Exercise objective:
In the copy of the lines below, leave out pictures and print everything else exactly.

Exercise data:
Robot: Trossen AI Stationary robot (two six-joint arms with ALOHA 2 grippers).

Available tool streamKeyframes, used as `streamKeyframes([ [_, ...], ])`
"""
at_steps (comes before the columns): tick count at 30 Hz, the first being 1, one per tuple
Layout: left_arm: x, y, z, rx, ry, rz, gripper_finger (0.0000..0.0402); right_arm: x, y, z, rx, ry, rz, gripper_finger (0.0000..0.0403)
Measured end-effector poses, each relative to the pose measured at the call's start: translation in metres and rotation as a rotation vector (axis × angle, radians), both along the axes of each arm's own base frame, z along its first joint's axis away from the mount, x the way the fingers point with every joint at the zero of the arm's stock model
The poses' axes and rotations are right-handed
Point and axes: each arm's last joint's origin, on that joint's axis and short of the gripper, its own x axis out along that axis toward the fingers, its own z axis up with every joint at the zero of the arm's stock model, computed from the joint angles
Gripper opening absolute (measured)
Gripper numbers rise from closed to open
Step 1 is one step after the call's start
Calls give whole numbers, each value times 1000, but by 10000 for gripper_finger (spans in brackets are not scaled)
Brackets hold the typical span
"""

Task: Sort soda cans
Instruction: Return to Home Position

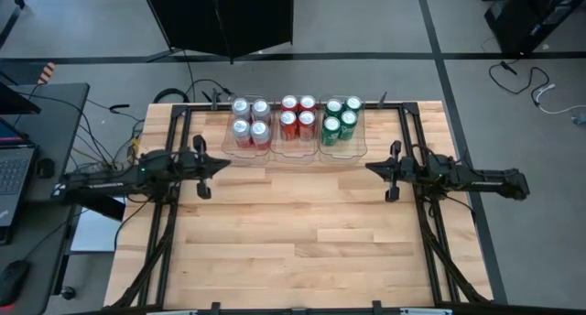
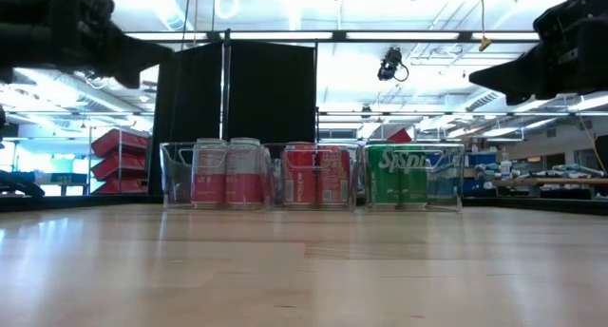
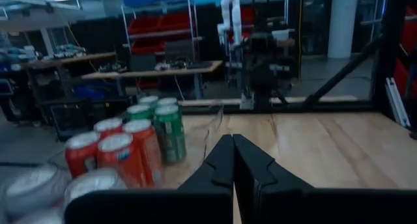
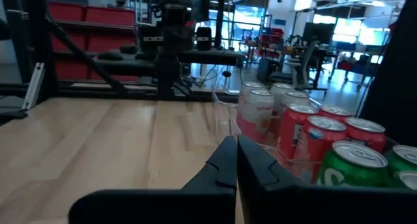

Task output:
Robot: Trossen AI Stationary robot (two six-joint arms with ALOHA 2 grippers).

Available tool streamKeyframes, used as `streamKeyframes([ [_, ...], ])`
"""
at_steps (comes before the columns): tick count at 30 Hz, the first being 1, one per tuple
Layout: left_arm: x, y, z, rx, ry, rz, gripper_finger (0.0000..0.0402); right_arm: x, y, z, rx, ry, rz, gripper_finger (0.0000..0.0403)
Measured end-effector poses, each relative to the pose measured at the call's start: translation in metres and rotation as a rotation vector (axis × angle, radians), both along the axes of each arm's own base frame, z along its first joint's axis away from the mount, x the way the fingers point with every joint at the zero of the arm's stock model
The poses' axes and rotations are right-handed
Point and axes: each arm's last joint's origin, on that joint's axis and short of the gripper, its own x axis out along that axis toward the fingers, its own z axis up with every joint at the zero of the arm's stock model, computed from the joint angles
Gripper opening absolute (measured)
Gripper numbers rise from closed to open
Step 1 is one step after the call's start
Calls give whole numbers, each value times 1000, but by 10000 for gripper_finger (spans in brackets are not scaled)
Brackets hold the typical span
"""

Task: Sort soda cans
Instruction: Return to Home Position

With that, the answer is finished.